LA RIFORMA GIUDICATA DALLA CULTURA

"Pagelle senza equivoci.
E' una scelta giusta".

"E poi basta bulli, ci vuole un comportamento più civile"

Francesca Schianchi, La Stampa, 29.8.2008

ROMA
Io con i voti ho sempre avuto un rapporto complicato: pensi che l’unico che ho preso all’Università, un 26, me lo sono scritto da solo sul libretto». Ricorda i suoi trascorsi scolastici il regista Pupi Avati («andavo molto male: nei temi mi davano l’insufficienza perché erano troppo fantasiosi») e ragiona sulla novità introdotta ieri dal Consiglio dei ministri: si torna ai numeri anche nella scuola dell’obbligo, come succedeva fino a trent’anni fa. «Il voto è sempre qualcosa di limitativo, e lo dice uno che ancora li prende», sospira Avati: «Sarebbe auspicabile un sistema misto: voto nelle materie accertate, come matematica, dove se sbagli a fare i conti o applicare un teorema è chiaro, e giudizio nelle materie in cui hanno un ruolo gli aspetti creativi e si manifesta l’identità di una persona». Premio fantasia alla mozione Avati: ma quanto piace questo ritorno all’antico, con i sei a sostituire il sufficiente e i nove a premiare gli ottimo?

«E’ tanto tempo che non prendo voti, e non ho fatto pratica con i figli», quasi si scusa lo scrittore Erri De Luca. Riflette un attimo: «I numeri però dovrebbero essere più precisi dei giudizi». Idea che riscuote un certo successo: «Hanno fatto benissimo, i voti sono il metro più chiaro e comprensibile di valutazione», secondo il giornalista e scrittore Roberto Gervaso. «Credo che il voto sia meglio perché è più semplice, chiaro e informativo, per i ragazzi e per le famiglie. I giudizi si prestano forse di più all’arbitrio», valuta il filosofo Giulio Giorello.

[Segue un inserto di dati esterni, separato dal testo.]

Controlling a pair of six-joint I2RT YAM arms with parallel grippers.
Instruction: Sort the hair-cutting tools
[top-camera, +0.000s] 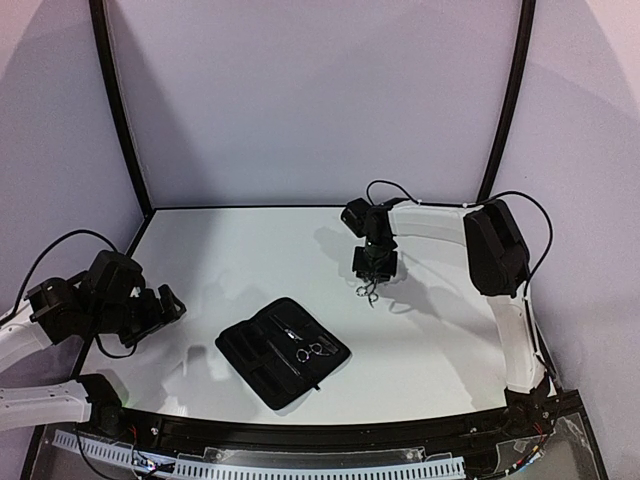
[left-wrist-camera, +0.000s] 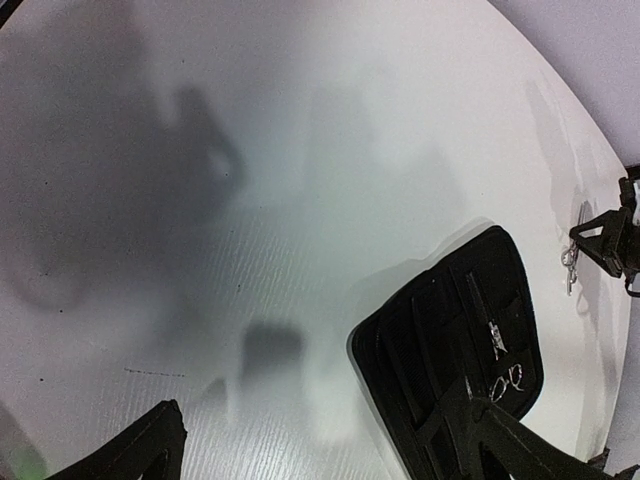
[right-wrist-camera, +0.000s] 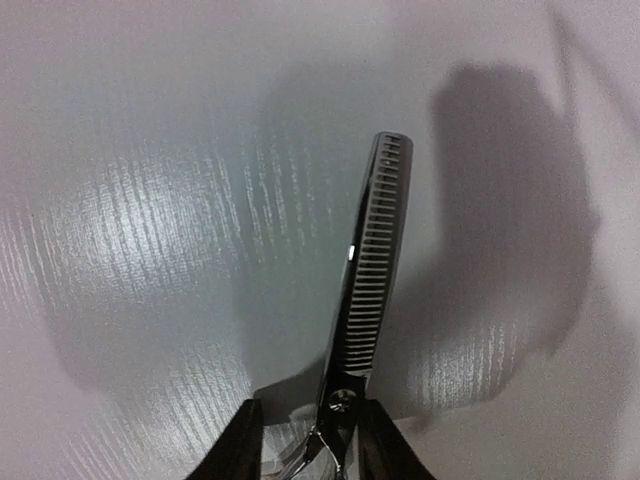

Ma il partito più numeroso è quello del «numero o giudizio pari sono»: «Sono metodi diversi: ognuno a suo modo è corretto e giusto», a dirlo è un premio Nobel, Dario Fo. Come lui un altro Nobel, la senatrice a vita Rita Levi Montalcini: «Tra un voto e un giudizio non vedo molta differenza, non mi pare così importante», concetto che ripete la scrittrice Dacia Maraini. «E’ vero che i voti possono sbagliare, ma anche i giudizi: probabilmente il giudizio dà più spazio all’interpretazione, il voto è più netto, ma poi non so cos’è meglio», Maurizio Costanzo nel giorno dei suoi 70 anni.

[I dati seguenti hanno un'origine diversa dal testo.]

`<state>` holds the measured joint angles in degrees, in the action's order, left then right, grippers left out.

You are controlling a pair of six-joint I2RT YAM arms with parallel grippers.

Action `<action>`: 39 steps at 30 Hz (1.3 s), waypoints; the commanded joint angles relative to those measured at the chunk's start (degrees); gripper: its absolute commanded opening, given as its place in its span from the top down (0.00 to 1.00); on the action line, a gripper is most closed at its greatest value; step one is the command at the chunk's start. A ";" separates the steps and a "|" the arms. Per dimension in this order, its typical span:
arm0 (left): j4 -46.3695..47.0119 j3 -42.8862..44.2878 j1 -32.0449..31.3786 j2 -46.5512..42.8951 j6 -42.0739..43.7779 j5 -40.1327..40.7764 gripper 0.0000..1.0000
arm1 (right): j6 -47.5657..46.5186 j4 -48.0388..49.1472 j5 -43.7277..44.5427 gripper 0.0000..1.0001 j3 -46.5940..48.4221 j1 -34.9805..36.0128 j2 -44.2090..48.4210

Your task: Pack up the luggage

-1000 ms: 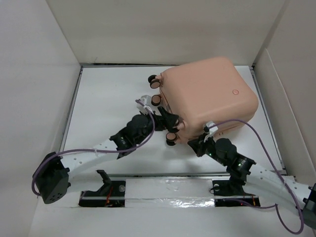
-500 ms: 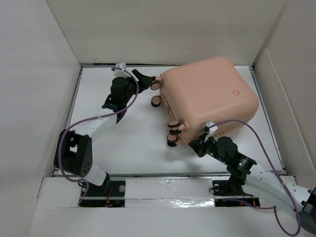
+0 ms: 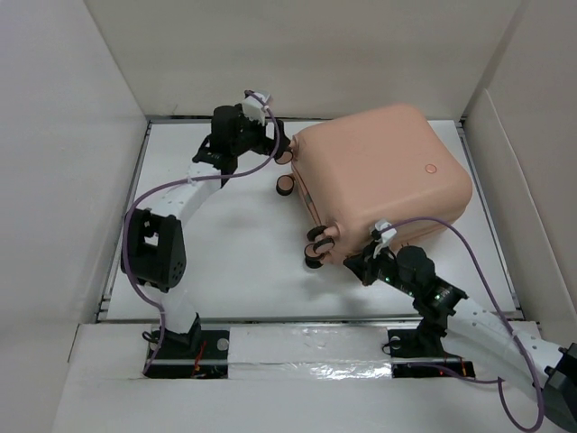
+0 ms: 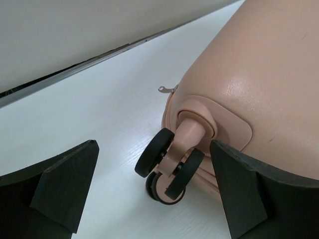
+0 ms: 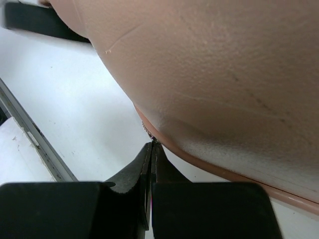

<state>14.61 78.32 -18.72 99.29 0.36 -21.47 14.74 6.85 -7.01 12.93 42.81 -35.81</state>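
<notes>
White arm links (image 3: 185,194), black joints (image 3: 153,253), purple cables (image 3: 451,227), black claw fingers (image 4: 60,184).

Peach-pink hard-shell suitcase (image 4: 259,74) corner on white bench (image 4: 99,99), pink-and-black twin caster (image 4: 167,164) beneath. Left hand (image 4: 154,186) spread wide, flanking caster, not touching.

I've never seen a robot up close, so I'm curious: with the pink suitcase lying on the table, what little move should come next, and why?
Probably ease the left tool forward and close it on the caster wheel framed between its open fingers, steadying the luggage. The right tool is shut at the near seam, so any tug there could slide the case.
</notes>
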 commanded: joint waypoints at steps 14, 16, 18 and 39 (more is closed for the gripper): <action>-23.74 18.35 -2.55 12.86 15.10 -7.44 0.23 | -1.56 5.36 -5.30 1.00 1.57 -1.76 -0.75; -24.11 19.32 -2.55 14.18 15.02 -8.05 0.27 | -1.56 5.36 -5.39 1.00 1.57 -1.76 -1.01; -24.02 19.85 -2.55 15.05 14.85 -7.36 0.31 | -1.47 5.45 -5.56 1.00 1.49 -1.76 -1.10; -18.65 20.99 -2.55 15.94 13.00 -7.53 0.59 | -1.30 5.63 -5.48 1.00 1.49 -1.76 -0.93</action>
<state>-6.33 97.67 -20.69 114.69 13.47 -28.38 13.69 9.34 -10.09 12.93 41.12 -37.93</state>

Se numero o ramanzina pari sono, è pur vero che sono parecchi a evocare un voto ben preciso: quello in condotta. Defunto pure lui da un pezzo, e resuscitato dalla gestione Gelmini. «E’ importante che si valutino non solo le capacità culturali ma anche il comportamento in classe: uno che si comporti male, sebbene conosca la matematica non andrà avanti», ammonisce la Levi Montalcini, e se lo dice lei. «Il voto in condotta mi sembra una buona idea, lo ricordo come uno spauracchio, ma vorrei si allargasse a tutti. E’ importante che si torni all’autorevolezza: tutti, anche insegnanti e genitori», il parere di Maurizio Costanzo. «Tutto quello che serve a rendere più seria la scuola è ben fatto: bene il voto in condotta, se può determinare almeno in classe un comportamento più civile», giudica Pippo Baudo. Una sola voce fuori dal coro: Giorello, «contrario al voto in condotta: perché se una persona si agita, è nervosa, si provvede con una collaborazione non repressiva tra famiglia e insegnante; se invece allaga la scuola paga i danni e si andrà per vie legali».

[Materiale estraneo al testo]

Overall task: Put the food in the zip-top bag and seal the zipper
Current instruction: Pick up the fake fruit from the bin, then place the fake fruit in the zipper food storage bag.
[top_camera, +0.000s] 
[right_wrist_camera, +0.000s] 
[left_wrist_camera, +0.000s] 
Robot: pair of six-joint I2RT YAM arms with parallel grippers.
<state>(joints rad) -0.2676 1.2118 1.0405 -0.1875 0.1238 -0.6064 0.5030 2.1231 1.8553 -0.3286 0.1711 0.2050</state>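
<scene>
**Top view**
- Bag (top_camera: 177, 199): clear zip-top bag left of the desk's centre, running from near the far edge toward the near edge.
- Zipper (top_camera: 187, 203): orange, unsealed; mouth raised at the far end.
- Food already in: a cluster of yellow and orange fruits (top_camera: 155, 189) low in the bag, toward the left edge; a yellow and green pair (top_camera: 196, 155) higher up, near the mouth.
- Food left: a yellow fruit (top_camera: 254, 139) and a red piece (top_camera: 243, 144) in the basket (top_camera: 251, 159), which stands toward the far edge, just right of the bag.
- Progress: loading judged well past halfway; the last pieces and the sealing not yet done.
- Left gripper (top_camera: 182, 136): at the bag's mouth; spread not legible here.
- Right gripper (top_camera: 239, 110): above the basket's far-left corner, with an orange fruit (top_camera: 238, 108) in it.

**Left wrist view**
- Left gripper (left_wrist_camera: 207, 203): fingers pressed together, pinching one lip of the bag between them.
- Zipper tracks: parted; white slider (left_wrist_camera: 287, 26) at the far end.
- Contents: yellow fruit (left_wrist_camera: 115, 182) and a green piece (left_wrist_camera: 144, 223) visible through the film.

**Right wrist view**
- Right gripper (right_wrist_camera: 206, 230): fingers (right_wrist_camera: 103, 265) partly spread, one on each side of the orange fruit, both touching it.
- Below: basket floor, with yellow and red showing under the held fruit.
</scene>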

E poi, sono in tanti ad aggiungere un «ma anche». Numeri sulle pagelle? «Il problema non è quello: ma tenere una sola maestra per cinque anni, come quando andavo a scuola io. I bambini si affezionavano, o speravano di cambiarla, come capitava a me», ricorda la Mondaini. «Ma anche i maestri devono aggiornarsi, come conoscenze culturali e nel rapporto coi ragazzi», Baudo docet. «La questione non è il voto ma il chiaro intento di privatizzare la scuola», si allarma Dario Fo. «O investiamo di più o il voto non cambia granché», Dacia Maraini. E Giorello risponde garbato a tutto, poi sintetizza: «Va bene parlare di queste cose: ma è qualcosa di più che deve cambiare nella scuola. Ben vengano i voti, ma se si va avanti sulla strada di una intelligente meritocrazia».